▶ **Exercise aim**
What follows is a listing to be transcribed exactly.

▶ **Supplied information**

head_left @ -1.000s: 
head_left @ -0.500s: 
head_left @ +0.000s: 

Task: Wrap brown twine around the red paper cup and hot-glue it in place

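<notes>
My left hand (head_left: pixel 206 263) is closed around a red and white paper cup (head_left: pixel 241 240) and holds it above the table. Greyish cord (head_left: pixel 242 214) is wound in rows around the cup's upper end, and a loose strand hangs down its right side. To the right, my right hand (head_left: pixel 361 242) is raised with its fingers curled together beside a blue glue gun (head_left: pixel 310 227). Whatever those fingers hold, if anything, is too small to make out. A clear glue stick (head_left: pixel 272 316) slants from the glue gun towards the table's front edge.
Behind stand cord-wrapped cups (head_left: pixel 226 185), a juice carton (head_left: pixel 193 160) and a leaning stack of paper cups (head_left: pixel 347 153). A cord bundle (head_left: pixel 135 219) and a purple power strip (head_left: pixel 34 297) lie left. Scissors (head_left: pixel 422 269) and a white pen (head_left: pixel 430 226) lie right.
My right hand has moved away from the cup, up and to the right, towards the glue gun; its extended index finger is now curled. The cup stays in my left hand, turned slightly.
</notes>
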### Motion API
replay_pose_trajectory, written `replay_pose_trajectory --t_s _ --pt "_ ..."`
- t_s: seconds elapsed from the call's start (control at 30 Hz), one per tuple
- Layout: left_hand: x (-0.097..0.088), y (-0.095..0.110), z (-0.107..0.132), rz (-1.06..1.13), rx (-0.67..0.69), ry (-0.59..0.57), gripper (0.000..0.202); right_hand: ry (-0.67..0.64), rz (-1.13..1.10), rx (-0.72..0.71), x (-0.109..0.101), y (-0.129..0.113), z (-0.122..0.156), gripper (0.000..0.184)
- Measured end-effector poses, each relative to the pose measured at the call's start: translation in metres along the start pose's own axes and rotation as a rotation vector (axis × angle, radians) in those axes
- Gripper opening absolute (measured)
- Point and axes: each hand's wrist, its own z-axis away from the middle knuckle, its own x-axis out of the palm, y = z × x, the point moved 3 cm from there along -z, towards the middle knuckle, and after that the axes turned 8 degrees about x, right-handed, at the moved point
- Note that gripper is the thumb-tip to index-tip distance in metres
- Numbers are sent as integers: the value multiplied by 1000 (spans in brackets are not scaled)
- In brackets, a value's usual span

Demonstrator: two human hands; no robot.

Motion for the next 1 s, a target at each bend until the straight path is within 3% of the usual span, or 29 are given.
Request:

▶ **Result of this exercise**
head_left @ -1.000s: 
head_left @ -0.500s: 
head_left @ +0.000s: 

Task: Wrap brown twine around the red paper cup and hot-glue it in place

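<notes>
My left hand (head_left: pixel 206 263) is closed around a red and white paper cup (head_left: pixel 241 240) and holds it above the table. Greyish cord (head_left: pixel 242 214) is wound in rows around the cup's upper end, and a loose strand hangs down its right side. To the right, my right hand (head_left: pixel 361 242) is raised with its fingers curled together beside a blue glue gun (head_left: pixel 310 227). Whatever those fingers hold, if anything, is too small to make out. A clear glue stick (head_left: pixel 272 316) slants from the glue gun towards the table's front edge.
Behind stand cord-wrapped cups (head_left: pixel 226 185), a juice carton (head_left: pixel 193 160) and a leaning stack of paper cups (head_left: pixel 347 153). A cord bundle (head_left: pixel 135 219) and a purple power strip (head_left: pixel 34 297) lie left. Scissors (head_left: pixel 422 269) and a white pen (head_left: pixel 430 226) lie right.
My right hand has moved away from the cup, up and to the right, towards the glue gun; its extended index finger is now curled. The cup stays in my left hand, turned slightly.
</notes>
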### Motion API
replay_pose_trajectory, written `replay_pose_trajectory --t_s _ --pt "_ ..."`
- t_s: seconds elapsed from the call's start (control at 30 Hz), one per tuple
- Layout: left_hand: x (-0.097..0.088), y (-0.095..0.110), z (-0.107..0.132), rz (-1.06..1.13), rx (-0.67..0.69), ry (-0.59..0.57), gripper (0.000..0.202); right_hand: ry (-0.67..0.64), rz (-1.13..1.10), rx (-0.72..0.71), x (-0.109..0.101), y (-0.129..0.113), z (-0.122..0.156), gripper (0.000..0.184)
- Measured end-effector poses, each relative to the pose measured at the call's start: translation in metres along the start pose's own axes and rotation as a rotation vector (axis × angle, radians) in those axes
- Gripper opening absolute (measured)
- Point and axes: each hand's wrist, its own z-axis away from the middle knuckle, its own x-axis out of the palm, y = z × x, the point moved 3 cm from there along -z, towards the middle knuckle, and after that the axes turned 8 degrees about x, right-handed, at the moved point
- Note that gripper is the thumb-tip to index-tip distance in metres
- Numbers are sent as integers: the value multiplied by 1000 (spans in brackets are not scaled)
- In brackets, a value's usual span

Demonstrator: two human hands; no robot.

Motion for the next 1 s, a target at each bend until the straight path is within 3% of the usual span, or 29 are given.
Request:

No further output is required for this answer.